The plaintiff is Li Fen Yao, Sam Chen’s widow and estate administrator. The defendants in the case include Robert Chen, Otter Audits LLC, and RC Security LLC. A related case involves Robert Chen suing David Chen (Sam’s son) in Wyoming over the alleged removal of company code, hardware, and cryptocurrency assets.
What claims survived the January 2025 court ruling?
Judge Theodore Chuang dismissed the Lanham Act trademark claim, along with misappropriation and conversion claims. Two claims survived and continue to move forward: breach of fiduciary duty and breach of contract — both tied to the alleged non-disclosure of the Jump Trading negotiations and the disputed 10% ownership stake transfer.
What was the WIPO ruling in the OtterSec case?
In July 2025, WIPO Panellist Andrew D. S. Lothian ruled that the domain ottersec.io had been registered and used in bad faith. The timing — registered just three days before the asset auction — and the site’s use to publish disparaging litigation content under the OtterSec trademark both supported the finding. The domain was transferred to RC Security LLC.

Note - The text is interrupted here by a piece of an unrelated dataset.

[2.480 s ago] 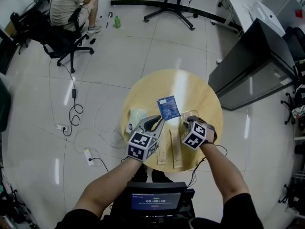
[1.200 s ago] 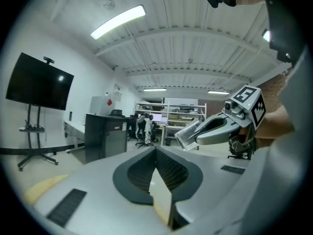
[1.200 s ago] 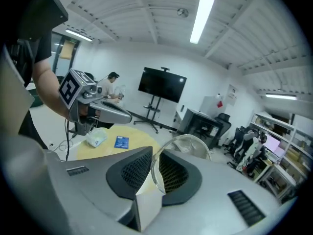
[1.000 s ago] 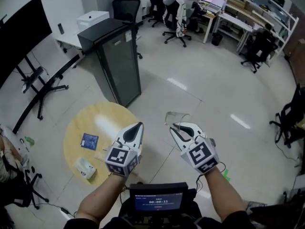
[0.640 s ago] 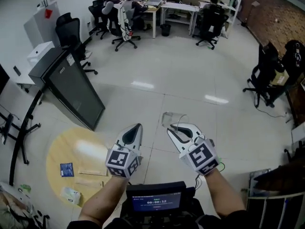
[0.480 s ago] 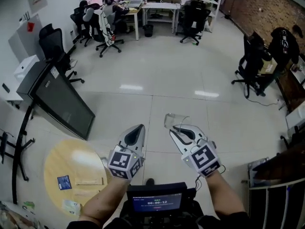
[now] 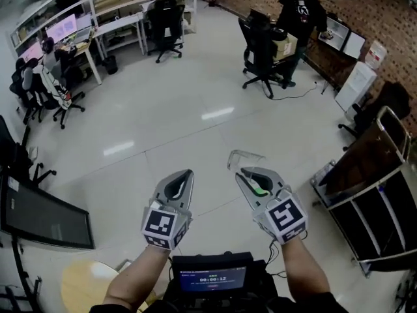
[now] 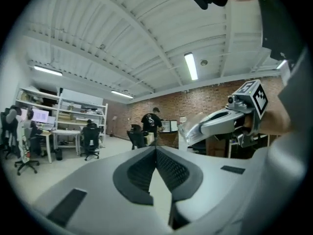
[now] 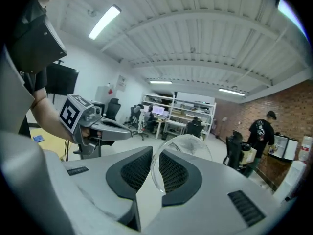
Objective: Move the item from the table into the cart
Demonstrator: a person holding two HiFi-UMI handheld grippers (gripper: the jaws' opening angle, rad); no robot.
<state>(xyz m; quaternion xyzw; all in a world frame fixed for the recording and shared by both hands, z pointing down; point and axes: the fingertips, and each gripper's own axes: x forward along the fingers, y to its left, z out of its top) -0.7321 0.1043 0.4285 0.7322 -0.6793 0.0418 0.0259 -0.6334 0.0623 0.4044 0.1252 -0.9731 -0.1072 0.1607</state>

What is the mere continuation doctrine, and how does it apply here?
The mere continuation doctrine holds that a successor company inherits its predecessor’s legal obligations when the two share the same ownership, employees, and core operations. In this case, the court found that Otter Audits LLC and RC Security LLC could not escape OtterSec LLC’s obligations simply because the original company was dissolved and new entities were formed in its place.
Is the OtterSec lawsuit still ongoing in 2026?
Yes. The Maryland federal case remains active as of early 2026, with breach of fiduciary duty and breach of contract claims still proceeding. The Wyoming counter-lawsuit involving David Chen has also been transferred and remains unresolved. Settlement is possible, but no agreement has been announced.
What can crypto startups learn from the OtterSec lawsuit?
The case highlights three core lessons: always document ownership terms and decision-making processes in writing; disclose all material information to co-founders before major transfers or decisions; and plan for unexpected events like a partner’s death or departure. Courts apply standard fiduciary and contract principles to blockchain startups — informal operations do not provide legal protection.